(To do):
When the word "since" shows up in a line of the records below, copy that line.

(Data shown):
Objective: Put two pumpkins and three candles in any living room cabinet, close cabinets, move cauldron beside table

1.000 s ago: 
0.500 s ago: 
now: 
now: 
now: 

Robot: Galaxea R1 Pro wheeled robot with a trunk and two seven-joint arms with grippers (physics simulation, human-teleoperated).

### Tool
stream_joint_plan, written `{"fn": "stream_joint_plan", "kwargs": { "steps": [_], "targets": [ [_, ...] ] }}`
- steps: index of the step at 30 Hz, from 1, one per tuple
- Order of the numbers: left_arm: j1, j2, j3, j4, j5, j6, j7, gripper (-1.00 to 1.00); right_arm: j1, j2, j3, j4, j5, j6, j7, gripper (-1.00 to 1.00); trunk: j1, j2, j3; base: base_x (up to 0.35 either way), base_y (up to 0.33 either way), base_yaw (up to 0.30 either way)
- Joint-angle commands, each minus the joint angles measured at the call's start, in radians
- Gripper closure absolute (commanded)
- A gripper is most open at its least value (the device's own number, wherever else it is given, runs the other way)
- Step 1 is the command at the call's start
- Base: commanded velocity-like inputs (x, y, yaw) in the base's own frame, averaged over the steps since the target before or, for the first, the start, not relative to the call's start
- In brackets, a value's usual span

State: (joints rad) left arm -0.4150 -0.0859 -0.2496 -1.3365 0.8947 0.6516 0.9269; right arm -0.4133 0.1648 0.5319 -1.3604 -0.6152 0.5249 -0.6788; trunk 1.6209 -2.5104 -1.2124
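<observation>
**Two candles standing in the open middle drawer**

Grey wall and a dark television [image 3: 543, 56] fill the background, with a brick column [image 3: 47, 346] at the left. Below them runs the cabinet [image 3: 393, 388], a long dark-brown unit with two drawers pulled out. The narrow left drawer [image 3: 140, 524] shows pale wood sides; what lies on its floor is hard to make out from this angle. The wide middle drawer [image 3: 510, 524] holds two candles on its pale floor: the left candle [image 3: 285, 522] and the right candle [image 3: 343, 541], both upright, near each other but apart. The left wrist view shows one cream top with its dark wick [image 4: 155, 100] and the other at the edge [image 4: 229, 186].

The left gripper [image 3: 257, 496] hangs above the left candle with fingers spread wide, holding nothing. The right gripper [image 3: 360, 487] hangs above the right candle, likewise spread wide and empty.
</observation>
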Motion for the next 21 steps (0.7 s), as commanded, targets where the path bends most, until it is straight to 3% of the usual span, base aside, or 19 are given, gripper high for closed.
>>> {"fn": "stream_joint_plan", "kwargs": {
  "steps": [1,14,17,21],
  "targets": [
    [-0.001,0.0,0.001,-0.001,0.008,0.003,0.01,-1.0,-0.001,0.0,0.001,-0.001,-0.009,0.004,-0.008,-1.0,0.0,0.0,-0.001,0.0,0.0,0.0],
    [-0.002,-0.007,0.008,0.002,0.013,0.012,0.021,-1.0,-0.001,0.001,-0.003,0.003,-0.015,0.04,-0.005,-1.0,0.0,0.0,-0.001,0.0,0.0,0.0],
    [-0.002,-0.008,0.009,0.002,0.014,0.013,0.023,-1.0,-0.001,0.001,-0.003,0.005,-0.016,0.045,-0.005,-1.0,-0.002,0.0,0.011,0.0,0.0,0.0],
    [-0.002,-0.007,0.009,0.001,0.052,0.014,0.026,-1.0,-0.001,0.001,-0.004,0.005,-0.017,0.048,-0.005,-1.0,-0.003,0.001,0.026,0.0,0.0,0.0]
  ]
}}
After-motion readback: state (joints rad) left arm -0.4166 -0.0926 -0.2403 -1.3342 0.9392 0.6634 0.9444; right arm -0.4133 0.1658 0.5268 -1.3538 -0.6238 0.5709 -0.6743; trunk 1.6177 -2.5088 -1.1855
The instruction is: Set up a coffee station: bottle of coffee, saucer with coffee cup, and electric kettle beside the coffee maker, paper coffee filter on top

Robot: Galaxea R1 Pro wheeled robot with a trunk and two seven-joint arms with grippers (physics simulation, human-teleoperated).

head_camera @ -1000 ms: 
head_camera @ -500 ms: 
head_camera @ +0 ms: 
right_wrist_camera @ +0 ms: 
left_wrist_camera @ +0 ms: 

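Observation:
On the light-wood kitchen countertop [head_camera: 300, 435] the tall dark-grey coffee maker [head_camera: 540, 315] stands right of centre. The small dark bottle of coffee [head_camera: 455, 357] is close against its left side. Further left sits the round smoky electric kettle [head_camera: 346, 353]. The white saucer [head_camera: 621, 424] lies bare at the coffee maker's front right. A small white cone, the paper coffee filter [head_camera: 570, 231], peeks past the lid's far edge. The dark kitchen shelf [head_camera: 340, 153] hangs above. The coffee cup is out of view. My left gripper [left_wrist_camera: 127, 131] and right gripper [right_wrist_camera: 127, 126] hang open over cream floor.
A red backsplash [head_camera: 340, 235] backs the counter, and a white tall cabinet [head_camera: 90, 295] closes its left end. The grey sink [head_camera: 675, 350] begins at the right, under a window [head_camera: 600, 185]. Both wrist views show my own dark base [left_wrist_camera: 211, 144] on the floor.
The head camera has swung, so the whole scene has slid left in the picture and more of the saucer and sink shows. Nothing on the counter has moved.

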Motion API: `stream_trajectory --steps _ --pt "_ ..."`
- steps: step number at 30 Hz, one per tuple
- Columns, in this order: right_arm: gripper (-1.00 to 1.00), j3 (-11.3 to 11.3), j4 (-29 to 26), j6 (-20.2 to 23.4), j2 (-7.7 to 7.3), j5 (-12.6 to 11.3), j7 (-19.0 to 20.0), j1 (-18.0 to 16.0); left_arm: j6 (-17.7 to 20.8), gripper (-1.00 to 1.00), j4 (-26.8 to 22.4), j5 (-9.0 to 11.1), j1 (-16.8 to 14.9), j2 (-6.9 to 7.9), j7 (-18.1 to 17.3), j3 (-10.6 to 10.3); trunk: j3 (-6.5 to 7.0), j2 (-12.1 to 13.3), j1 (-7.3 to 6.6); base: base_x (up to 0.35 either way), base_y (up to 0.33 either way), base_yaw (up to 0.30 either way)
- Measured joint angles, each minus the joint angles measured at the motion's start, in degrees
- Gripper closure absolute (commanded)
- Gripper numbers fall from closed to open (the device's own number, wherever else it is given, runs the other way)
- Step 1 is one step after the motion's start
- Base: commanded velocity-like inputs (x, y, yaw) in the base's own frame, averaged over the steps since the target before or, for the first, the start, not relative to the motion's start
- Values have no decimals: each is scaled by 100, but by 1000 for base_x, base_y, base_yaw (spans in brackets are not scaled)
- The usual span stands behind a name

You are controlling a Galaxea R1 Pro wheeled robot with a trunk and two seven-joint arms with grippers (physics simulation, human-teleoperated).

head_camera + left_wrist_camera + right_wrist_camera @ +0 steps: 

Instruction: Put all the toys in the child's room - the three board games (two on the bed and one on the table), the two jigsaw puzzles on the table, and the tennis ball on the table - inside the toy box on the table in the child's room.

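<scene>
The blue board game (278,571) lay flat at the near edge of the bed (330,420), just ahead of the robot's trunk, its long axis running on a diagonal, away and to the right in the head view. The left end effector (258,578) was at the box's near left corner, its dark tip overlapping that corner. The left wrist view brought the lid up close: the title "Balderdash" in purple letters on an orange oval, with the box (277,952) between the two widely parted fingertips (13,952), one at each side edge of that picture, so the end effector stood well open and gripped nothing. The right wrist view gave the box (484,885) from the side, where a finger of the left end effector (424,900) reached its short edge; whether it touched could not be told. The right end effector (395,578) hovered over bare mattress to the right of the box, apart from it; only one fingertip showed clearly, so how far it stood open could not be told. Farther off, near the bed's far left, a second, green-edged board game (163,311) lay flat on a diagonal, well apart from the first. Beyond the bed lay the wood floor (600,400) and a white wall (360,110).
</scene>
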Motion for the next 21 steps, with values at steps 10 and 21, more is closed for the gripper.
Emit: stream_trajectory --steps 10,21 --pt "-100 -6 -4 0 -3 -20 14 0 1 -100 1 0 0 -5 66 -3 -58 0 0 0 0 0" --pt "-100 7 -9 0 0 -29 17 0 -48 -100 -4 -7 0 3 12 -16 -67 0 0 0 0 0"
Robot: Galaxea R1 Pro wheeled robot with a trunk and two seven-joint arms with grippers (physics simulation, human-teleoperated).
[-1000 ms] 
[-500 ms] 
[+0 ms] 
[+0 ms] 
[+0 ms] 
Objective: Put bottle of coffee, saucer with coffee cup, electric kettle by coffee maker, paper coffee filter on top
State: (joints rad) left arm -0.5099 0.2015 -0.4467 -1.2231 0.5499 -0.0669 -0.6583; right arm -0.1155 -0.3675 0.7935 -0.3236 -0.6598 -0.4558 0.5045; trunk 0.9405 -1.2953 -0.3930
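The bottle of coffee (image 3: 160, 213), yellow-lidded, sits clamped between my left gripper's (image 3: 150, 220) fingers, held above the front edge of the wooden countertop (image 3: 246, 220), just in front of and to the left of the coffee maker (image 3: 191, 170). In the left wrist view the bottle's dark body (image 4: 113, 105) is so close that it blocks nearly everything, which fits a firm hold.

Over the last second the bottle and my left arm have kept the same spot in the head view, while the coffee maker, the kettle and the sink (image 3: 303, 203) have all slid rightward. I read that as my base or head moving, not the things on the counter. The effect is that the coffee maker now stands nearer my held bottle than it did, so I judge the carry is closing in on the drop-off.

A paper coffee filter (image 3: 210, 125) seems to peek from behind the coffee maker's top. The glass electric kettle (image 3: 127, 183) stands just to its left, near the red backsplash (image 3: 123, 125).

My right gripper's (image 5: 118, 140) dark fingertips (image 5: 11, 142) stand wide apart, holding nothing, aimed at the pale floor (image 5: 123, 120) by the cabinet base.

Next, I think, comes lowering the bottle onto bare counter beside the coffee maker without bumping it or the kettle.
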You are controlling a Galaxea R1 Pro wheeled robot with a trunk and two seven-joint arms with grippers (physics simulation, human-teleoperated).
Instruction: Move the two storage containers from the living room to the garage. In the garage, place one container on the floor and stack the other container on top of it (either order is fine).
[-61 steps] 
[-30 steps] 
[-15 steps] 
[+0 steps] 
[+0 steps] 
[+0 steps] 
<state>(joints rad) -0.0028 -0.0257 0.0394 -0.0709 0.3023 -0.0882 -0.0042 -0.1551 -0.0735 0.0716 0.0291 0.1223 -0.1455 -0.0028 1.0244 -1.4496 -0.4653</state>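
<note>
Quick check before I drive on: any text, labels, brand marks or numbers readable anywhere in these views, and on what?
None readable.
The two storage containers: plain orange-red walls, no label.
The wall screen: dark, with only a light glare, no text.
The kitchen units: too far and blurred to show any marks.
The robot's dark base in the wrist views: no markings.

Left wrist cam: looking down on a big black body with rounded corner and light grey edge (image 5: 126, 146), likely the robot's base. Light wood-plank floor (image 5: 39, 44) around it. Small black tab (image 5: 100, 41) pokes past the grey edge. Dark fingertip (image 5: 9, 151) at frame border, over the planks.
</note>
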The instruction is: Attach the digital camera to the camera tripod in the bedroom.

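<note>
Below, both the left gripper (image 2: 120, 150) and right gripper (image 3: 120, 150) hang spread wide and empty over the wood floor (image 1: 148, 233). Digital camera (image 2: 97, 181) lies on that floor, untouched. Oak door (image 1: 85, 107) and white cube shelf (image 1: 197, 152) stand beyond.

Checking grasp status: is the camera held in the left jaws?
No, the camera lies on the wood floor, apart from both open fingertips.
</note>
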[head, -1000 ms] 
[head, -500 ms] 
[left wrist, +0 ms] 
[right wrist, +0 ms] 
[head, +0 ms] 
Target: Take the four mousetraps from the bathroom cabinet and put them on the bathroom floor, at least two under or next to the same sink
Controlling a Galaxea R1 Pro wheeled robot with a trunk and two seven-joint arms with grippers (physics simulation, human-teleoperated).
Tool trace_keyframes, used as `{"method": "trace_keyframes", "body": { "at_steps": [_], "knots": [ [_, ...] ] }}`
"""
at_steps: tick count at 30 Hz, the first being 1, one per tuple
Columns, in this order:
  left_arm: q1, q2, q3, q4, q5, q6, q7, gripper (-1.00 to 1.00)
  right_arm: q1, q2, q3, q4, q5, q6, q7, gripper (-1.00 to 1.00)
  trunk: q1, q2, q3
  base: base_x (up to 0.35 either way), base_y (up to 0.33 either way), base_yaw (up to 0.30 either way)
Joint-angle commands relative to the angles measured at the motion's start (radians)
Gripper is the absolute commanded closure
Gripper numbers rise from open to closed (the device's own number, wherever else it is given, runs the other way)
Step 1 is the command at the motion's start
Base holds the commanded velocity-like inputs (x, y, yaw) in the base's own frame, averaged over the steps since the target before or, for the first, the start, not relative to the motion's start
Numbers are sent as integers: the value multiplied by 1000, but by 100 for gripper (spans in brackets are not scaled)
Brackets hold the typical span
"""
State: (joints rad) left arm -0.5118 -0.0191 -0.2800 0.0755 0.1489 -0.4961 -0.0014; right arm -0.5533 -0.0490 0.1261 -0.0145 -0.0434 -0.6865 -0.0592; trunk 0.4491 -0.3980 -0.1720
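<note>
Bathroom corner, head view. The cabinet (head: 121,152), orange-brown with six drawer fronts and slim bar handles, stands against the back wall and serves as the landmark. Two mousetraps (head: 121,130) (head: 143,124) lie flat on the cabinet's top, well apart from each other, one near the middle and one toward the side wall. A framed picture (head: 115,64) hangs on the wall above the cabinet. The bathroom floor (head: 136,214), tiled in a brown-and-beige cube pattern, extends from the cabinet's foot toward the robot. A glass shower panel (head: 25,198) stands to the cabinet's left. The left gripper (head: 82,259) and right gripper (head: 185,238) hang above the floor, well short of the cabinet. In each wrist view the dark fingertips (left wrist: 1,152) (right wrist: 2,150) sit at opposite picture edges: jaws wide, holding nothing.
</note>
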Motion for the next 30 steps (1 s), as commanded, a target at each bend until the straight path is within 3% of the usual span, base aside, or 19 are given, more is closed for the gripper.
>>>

(Task result):
- Base: commanded velocity-like inputs (x, y, yaw) in the base's own frame, averaged over the steps since the target before or, for the first, the start, not relative to the call's start
- Base: commanded velocity-like inputs (x, y, yaw) in the base's own frame, averaged over the steps since the target before or, for the first, the start, not relative to the motion's start
Base holds the commanded velocity-like inputs (x, y, yaw) in the base's own frame, averaged over the steps since the target before or, for the first, the start, not relative to the motion's start

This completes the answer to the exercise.